Using APOGEE Spectra

There are several important aspects relevant to all APOGEE spectra that you should be aware of as you examine and use the spectra. See the Table of Contents for important APOGEE parameters and aspects discussed on this page.

Types of APOGEE Spectra

Several different types of APOGEE spectra are available:

Combined spectra:
from all visits to a star are available in apStar files.
Individual visit spectra:
of each visit to each star are available in apVisit files.
Pseudo-continuum normalized spectra:
that are used in the derivation of stellar parameters are available in aspcapStar files.

The construction of these files is described in other locations as linked above.
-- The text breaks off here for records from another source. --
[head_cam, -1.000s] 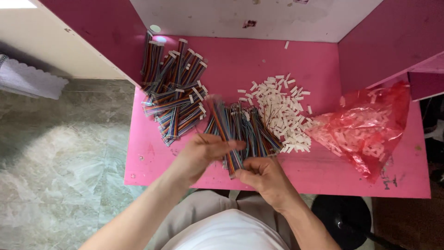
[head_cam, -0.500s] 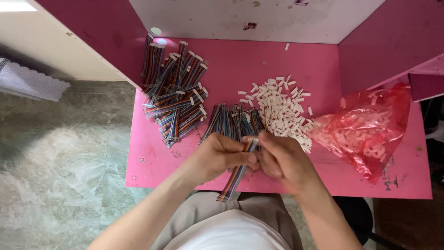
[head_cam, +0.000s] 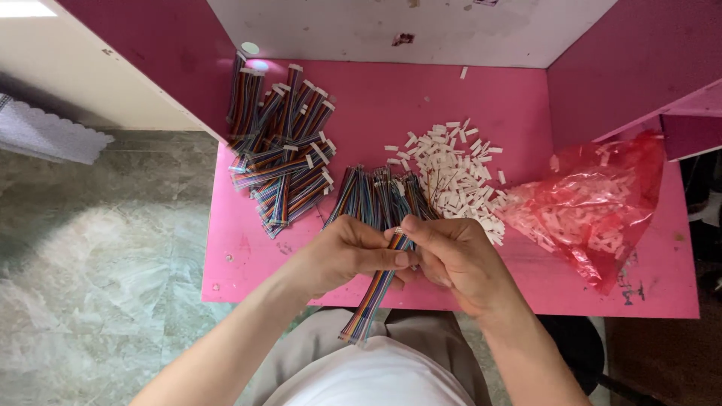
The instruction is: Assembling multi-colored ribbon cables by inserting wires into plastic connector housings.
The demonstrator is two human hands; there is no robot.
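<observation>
**Ribbon cable pinched between both hands over the counter's near edge**

A flat rainbow-coloured ribbon cable [head_cam: 374, 293] is held between the two hands above the near edge of the pink counter [head_cam: 376, 98]. The left hand [head_cam: 342, 256] is curled, with its thumb and fingers closed on the upper part of the cable. The right hand [head_cam: 455, 256] is pressed close against the left, its fingertips pinching the cable's upper end; whether a small part is also gripped there cannot be told. The cable's lower end hangs down past the near edge, over the person's lap.

Just behind the hands, a loose bundle of similar cables [head_cam: 380, 197] is laid out near the middle of the counter, fanned toward the far edge. A larger heap of cables fitted with white ends [head_cam: 282, 158] is piled toward the far left corner, partly against the left wall. A scatter of small white plastic connectors [head_cam: 459, 173] is spread right of the middle, touching the bundle's right side. Toward the right edge, a crumpled red transparent bag [head_cam: 594, 207] holding more white connectors is laid, with its mouth next to the scatter.
</observation>
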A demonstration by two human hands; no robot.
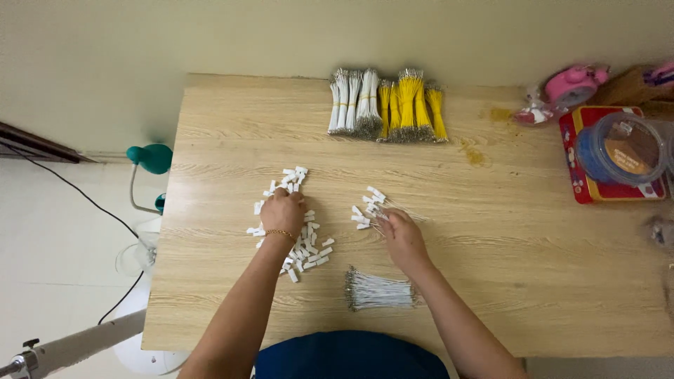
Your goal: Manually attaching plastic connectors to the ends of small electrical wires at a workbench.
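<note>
So my left hand was curled down on the pile of small white connectors, fingers pinched narrow around one or two. My right hand held a little fan of white wires with connectors already on, just right of the pile. I'd say it helps to grab one piece at a time. A spare white wire bundle lay near me.

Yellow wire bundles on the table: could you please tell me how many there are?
4, I think: the yellow wire bundles stand side by side at the far edge of the table, right of the white wire bundles. They press together, so another may be hidden.
</note>
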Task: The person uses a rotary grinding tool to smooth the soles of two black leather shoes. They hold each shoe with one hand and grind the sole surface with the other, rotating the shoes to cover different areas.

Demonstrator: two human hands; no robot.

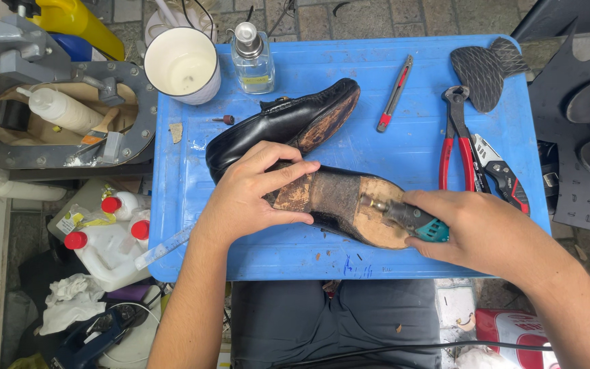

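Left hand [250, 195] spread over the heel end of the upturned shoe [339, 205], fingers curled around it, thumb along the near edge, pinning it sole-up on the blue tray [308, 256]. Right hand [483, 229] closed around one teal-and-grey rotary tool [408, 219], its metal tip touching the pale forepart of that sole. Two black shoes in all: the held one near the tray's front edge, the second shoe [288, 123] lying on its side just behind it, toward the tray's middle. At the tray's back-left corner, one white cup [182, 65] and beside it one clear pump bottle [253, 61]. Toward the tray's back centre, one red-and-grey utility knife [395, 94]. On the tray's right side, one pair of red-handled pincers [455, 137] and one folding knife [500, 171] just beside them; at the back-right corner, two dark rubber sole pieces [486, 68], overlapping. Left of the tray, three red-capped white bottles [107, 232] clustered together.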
The combined spectra (apStar files) may be the most useful of these. These combined spectra are generated by resampling individual visits onto a common, logarithmically-spaced wavelength scale (log λi+1 – log λi = 6E-6, with a common starting wavelength of 15100.802 Angstroms), after removing each visit’s derived radial velocity; thus the resulting spectra are in rest, vacuum wavelengths. Data from the entire APOGEE wavelength range (which includes some gaps. See below) are included in a single array. The wavelength scale is recorded in the header in standard FITS cards; thus, standard software should allow, e.g., straighforward plotting of flux vs. wavelength.

The apStar files also include the individual visit spectra, resampled and shifted to rest wavelength.

The individual visit spectra are also available before resampling in apVisit files. Note that while these have wavelength calibration information, the native wavelength scale is not an evenly spaced linear or logarithmic scale. The wavelength information is included as a separate wavelength array, and also in a table that gives the parameters of the function used to fit the pixel-wavelength relation, but this information is not incorporated in a way that standard software will be able to plot wavelengths from this information. For the apVisit files, spectra from each of the three chips are stored in different rows in the image extensions.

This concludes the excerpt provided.